CROUERE: In Louisiana, The Reign Of Error Continues

In some states, courageous legislators have taken action to limit emergency powers of Governors trying to institute extreme lockdown measures in response to the COVID-19 pandemic.

While Louisiana is a red state with conservatives comprising a clear majority of voters, such a response has not been forthcoming. For months, legislators have been reluctant to rescind the emergency measures ordered by Louisiana Governor John Bel Edwards. While our state’s economy has crashed, most legislators have been silent as the Governor has ordered crowd limitations, a mask mandate and business restrictions on a variety of crucial industries.

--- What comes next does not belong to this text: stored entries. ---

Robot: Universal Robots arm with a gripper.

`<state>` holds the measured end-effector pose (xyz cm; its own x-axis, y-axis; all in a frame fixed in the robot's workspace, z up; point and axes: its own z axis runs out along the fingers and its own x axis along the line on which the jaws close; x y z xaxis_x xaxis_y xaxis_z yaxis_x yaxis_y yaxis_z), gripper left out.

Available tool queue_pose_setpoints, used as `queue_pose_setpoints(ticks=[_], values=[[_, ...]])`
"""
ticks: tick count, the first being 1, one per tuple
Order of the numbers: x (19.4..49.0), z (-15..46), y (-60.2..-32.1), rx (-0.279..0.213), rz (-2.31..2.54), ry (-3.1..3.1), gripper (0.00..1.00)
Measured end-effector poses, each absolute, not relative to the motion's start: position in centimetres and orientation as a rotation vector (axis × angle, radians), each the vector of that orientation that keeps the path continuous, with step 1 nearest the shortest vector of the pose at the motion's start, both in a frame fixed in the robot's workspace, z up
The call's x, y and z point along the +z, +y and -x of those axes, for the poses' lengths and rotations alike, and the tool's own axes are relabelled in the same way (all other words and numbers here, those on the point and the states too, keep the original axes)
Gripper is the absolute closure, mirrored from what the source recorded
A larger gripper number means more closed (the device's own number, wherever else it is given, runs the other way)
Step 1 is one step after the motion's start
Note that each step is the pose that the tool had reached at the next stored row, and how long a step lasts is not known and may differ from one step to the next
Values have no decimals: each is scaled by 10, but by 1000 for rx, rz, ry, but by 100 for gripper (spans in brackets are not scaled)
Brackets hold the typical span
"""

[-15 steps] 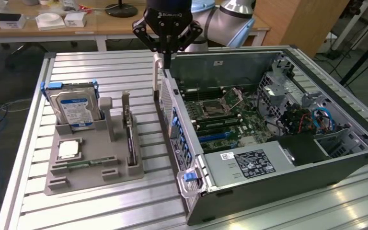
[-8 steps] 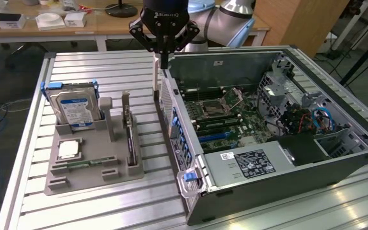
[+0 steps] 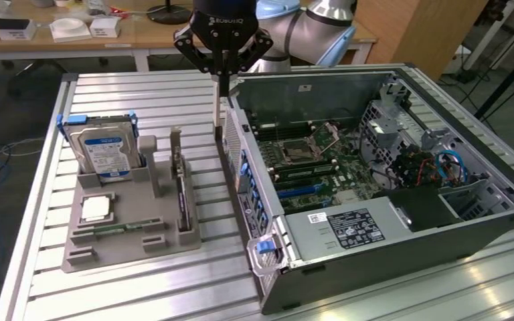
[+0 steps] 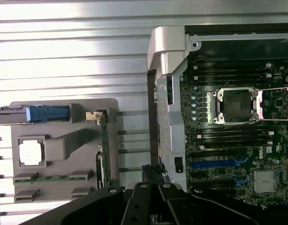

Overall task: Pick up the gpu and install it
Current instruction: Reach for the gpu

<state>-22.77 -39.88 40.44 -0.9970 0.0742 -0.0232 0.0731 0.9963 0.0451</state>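
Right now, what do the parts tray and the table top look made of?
Parts tray: matte grey plastic, possibly 3D-printed; dull, no glare. Table top: bare metal slats, probably aluminium; bright streaky reflections.

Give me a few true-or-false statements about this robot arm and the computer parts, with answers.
1. The gpu stands on edge in the grey holder. True.
2. The gripper is carrying the gpu. False: it is shut on nothing, above the computer case wall.
3. The case is open, showing its motherboard. True.
4. The hard drive sits inside the case. False: it stands in the grey holder.
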Motion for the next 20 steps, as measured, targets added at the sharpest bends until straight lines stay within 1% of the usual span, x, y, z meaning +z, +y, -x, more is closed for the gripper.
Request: queue_pose_setpoints(ticks=[20], values=[[404, 256, -401, 69, -112, 3114, 89]])
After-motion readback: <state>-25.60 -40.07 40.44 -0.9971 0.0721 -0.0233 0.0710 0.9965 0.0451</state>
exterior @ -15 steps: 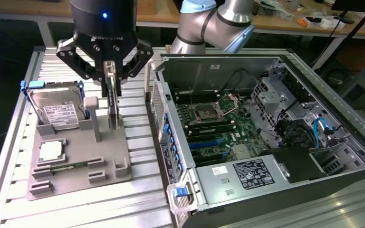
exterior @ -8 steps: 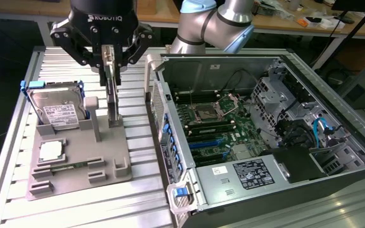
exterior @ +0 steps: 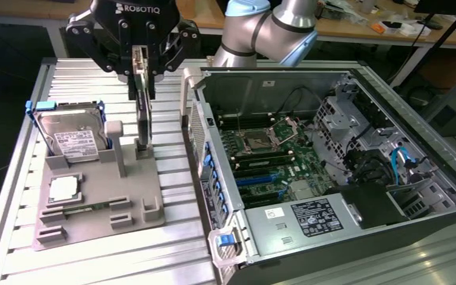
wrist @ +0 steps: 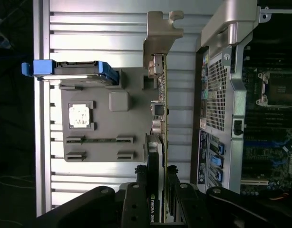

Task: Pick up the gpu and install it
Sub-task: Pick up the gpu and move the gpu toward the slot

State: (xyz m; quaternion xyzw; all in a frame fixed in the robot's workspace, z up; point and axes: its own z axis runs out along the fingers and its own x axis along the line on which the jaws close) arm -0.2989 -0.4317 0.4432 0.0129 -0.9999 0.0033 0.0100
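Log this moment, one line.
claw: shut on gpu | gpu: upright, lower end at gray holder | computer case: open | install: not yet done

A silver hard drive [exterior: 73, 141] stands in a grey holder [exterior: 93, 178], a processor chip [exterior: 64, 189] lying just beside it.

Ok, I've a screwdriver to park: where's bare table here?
Bare table between the holder and the near edge, and between the drive and the far edge. Crowded between holder and case, where the claw grips the upright gpu.
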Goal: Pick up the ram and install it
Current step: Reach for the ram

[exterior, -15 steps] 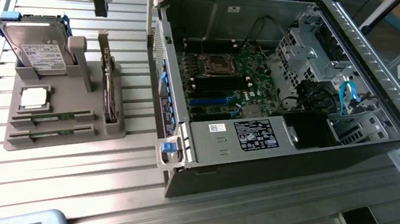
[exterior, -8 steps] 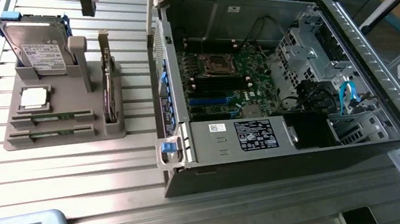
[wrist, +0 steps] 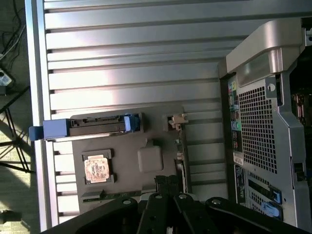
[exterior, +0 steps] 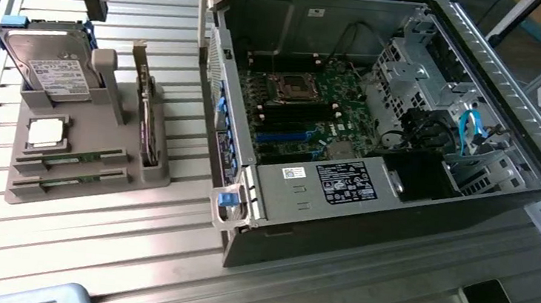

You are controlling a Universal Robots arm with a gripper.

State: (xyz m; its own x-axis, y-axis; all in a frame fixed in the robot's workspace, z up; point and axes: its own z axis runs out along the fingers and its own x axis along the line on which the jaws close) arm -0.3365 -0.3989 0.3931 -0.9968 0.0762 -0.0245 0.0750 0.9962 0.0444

Finally, legislators decided to call a special session to address the Governor’s mandates. It started in late September and ended, mercifully, today. This makes sense for, in the 2019 election, the voters of Louisiana sent a Democrat back to the Governor’s mansion but rewarded the Republican Party with a huge majority in the legislature. This is an effective check and balance on the powers of the executive branch.

Unfortunately, Louisiana legislative Republicans have been unwilling to listen to their constituents and are too beholden to the Governor. In Louisiana, Governor Edwards is powerful and obviously GOP state legislators are intimidated.

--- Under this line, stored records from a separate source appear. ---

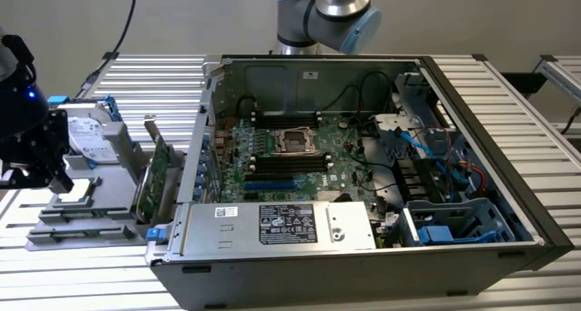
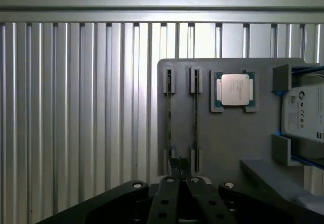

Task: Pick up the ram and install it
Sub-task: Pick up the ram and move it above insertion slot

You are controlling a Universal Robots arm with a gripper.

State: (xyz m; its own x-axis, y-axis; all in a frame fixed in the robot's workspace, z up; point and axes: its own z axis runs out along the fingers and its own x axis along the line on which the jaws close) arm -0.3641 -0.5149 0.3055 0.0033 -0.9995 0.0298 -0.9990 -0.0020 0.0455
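Note:
Two ram sticks [image 2: 169, 118] [image 2: 195, 118] stand on edge, side by side, in slots of a grey holder plate [image 2: 223, 138]. My gripper [image 2: 180, 164] hovers above the plate with its fingertips together and nothing between them, over the gap between the near ends of the two sticks. In the exterior view the gripper [image 1: 53, 178] hangs at the far left over the same holder [image 1: 81, 219]. The open computer case [image 1: 363, 154] lies in the middle, its motherboard [image 1: 290, 148] showing black memory slots [image 1: 290, 164].
A processor chip [image 2: 235, 89] sits in a pocket of the holder beside the sticks, and a silver hard drive [image 2: 304, 113] with blue rails rests further along. A green expansion card [image 1: 156, 178] stands between holder and case. The power supply [image 1: 281, 224] fills the case's front.

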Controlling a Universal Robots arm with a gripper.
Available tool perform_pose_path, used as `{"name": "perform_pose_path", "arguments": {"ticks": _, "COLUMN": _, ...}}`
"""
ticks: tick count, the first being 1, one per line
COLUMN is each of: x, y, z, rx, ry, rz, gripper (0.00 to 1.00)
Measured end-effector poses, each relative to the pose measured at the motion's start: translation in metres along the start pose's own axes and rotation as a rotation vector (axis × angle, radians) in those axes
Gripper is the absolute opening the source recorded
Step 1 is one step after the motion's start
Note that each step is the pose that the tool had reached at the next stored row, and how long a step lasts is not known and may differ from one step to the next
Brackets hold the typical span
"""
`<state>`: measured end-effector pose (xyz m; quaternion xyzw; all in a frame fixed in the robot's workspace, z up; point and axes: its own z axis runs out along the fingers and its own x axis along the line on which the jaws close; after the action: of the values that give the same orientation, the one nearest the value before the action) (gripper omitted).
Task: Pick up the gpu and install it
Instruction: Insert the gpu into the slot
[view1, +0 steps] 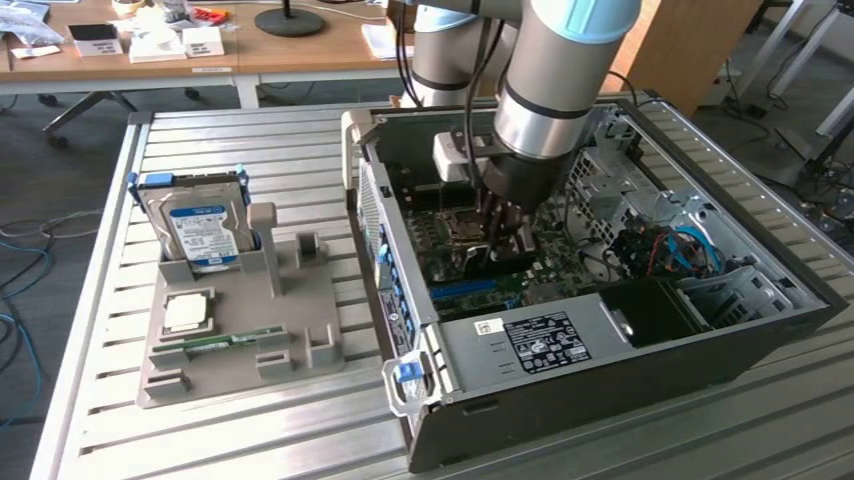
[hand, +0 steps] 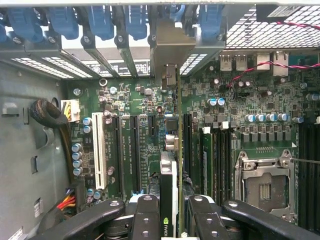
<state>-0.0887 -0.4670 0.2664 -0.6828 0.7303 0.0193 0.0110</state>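
The gpu (hand: 169, 175) appears edge-on in the wrist view, a thin dark card with its silver bracket (hand: 170, 50) at the far end by the case's rear slots. My gripper (hand: 169, 205) is shut on it, one black finger (hand: 146, 215) on each side. The card hangs upright over the green motherboard (hand: 240, 100), lined up along the expansion slots between the black slots (hand: 135, 150) and the memory slots. In the exterior view my gripper (view1: 511, 235) reaches down inside the open computer case (view1: 601, 400), with the gpu (view1: 494, 262) dark and mostly hidden below the fingers.
A white slot (hand: 100, 150) and the CPU socket (hand: 262, 187) flank the card. The power supply (view1: 534, 345) fills the case's near end. Left of the case in the exterior view, a grey holder (view1: 240, 350) carries a hard drive (view1: 200, 230), a processor (view1: 187, 312) and a memory stick (view1: 227, 342).
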Motion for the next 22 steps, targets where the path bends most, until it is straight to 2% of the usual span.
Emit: {"name": "perform_pose_path", "arguments": {"ticks": 22, "x": -0.0002, "y": 0.003, "z": 0.0004, "rx": 0.0001, "ry": -0.0001, "rz": 0.0, "gripper": 0.27}}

In this special session, it was difficult to pass even a compromise bill. Finally, on Tuesday night, a bill sponsored by State Representative Mark Wright (R-Covington) was passed. It gives legislators an opportunity to rollback portions of emergency measures after the first 30 days of a crisis. The bill allows one of the leaders of either legislative branch to call for a mailed in vote to rescind certain sections of emergency measures.

This bill is limited and does not rescind all the Governor’s emergency measures that he has issued since the beginning of this pandemic. Even this slight challenge to his authority has upset the Governor. He fumed on his radio show, “I’m not going to surrender any authority that I have to other people whose approach is entirely unreasonable. There are folks here who either believe that it’s a hoax or they want to minimize it. They think we should have everything open without restriction and no mitigation measures in place…I’m not looking for an opportunity to invite those people into to being part of the decision-making process…I will continue to make my decisions based on science.”

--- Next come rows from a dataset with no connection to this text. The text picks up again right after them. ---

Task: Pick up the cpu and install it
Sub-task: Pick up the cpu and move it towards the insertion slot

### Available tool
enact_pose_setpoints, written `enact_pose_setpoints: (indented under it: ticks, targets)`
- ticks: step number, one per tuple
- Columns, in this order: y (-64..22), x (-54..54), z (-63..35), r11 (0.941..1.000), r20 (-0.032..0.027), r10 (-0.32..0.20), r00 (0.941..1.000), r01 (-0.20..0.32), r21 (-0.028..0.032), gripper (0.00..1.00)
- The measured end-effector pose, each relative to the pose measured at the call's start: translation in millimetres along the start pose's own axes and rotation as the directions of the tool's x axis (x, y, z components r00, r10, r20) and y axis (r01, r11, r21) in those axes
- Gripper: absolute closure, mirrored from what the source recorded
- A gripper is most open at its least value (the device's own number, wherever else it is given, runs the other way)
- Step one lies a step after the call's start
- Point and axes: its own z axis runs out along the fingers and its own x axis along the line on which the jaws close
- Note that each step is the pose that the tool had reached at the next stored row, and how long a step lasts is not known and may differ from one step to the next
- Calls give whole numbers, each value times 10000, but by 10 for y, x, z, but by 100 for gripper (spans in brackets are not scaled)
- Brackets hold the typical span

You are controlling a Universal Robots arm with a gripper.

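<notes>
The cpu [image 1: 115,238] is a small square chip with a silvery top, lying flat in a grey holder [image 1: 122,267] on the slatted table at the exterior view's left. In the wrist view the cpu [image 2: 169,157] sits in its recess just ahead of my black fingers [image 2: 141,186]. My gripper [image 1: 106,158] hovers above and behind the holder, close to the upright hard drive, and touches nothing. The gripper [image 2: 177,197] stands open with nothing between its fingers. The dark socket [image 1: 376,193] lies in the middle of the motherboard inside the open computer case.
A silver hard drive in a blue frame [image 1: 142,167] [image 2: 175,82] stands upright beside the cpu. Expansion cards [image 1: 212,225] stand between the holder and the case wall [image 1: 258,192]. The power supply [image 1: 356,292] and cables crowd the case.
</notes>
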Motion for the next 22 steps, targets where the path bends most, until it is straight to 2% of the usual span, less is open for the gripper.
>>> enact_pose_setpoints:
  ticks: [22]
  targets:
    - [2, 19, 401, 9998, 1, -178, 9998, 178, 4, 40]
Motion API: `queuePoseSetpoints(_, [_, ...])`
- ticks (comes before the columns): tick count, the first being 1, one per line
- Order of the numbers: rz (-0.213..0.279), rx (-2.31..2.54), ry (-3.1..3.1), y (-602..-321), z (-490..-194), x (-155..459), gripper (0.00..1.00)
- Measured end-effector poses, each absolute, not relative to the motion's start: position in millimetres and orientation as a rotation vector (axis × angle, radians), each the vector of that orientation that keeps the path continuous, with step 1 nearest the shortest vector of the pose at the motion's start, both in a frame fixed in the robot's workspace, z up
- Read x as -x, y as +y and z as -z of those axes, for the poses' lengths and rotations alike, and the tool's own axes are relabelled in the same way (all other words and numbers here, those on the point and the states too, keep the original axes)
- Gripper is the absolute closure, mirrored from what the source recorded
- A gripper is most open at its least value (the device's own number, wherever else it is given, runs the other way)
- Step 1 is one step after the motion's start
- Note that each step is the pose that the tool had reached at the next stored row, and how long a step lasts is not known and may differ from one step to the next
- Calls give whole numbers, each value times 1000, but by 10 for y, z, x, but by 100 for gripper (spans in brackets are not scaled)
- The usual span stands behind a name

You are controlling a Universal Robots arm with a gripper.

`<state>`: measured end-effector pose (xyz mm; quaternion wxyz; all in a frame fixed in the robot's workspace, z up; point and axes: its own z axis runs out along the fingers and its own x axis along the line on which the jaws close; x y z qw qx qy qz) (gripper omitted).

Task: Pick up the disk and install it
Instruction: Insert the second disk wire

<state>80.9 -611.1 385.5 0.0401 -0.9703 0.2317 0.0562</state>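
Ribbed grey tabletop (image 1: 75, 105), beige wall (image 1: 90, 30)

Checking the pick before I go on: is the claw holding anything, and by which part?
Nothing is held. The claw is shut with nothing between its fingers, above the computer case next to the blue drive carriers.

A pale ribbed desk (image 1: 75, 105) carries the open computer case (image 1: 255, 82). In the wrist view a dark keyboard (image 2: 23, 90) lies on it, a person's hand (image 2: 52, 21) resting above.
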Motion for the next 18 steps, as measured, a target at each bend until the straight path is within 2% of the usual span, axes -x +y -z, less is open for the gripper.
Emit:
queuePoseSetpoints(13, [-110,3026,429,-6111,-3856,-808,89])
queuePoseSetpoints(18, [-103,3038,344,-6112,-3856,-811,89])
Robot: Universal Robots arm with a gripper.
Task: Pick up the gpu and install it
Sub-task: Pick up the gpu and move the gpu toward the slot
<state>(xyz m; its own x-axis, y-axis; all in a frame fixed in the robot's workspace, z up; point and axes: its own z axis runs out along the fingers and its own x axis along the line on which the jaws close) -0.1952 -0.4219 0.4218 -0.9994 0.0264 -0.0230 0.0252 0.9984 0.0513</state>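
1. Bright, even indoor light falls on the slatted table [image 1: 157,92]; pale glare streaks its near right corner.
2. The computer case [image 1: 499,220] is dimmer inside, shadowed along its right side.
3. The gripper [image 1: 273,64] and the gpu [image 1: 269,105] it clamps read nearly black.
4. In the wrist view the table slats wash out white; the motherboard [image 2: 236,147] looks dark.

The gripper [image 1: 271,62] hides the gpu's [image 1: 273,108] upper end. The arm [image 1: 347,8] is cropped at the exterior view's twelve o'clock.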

Basically, the Governor does not care to hear from other points of view or from elected representatives, he prefers to listen to his handpicked health advisors, or “science.” His arrogance was so breathtaking that it finally spurred Republicans into challenging the Governor.

On Friday, house Republicans signed a petition overturning the Governor’s mandates for seven days. Although it is not perfect, the petition is a breath of fresh air, finally a step in the right direction. It will undoubtedly be challenged in court immediately and might never go into effect.

The petition was needed because Wright’s bill will probably be vetoed by the Governor. The petition was the only way for House Republicans to show any success or to limit his powers before the end of their session on Friday.

In addition, the Republicans lack the votes to override his veto. While the Governor is intent to oppose any infringement of his powers, Wright’s bill is not much of a threat to his authority. According to the CEO of the Pelican Institute, Daniel Erspamer, the bill “does not go far enough to address the imbalance that exists in our current emergency powers structure.”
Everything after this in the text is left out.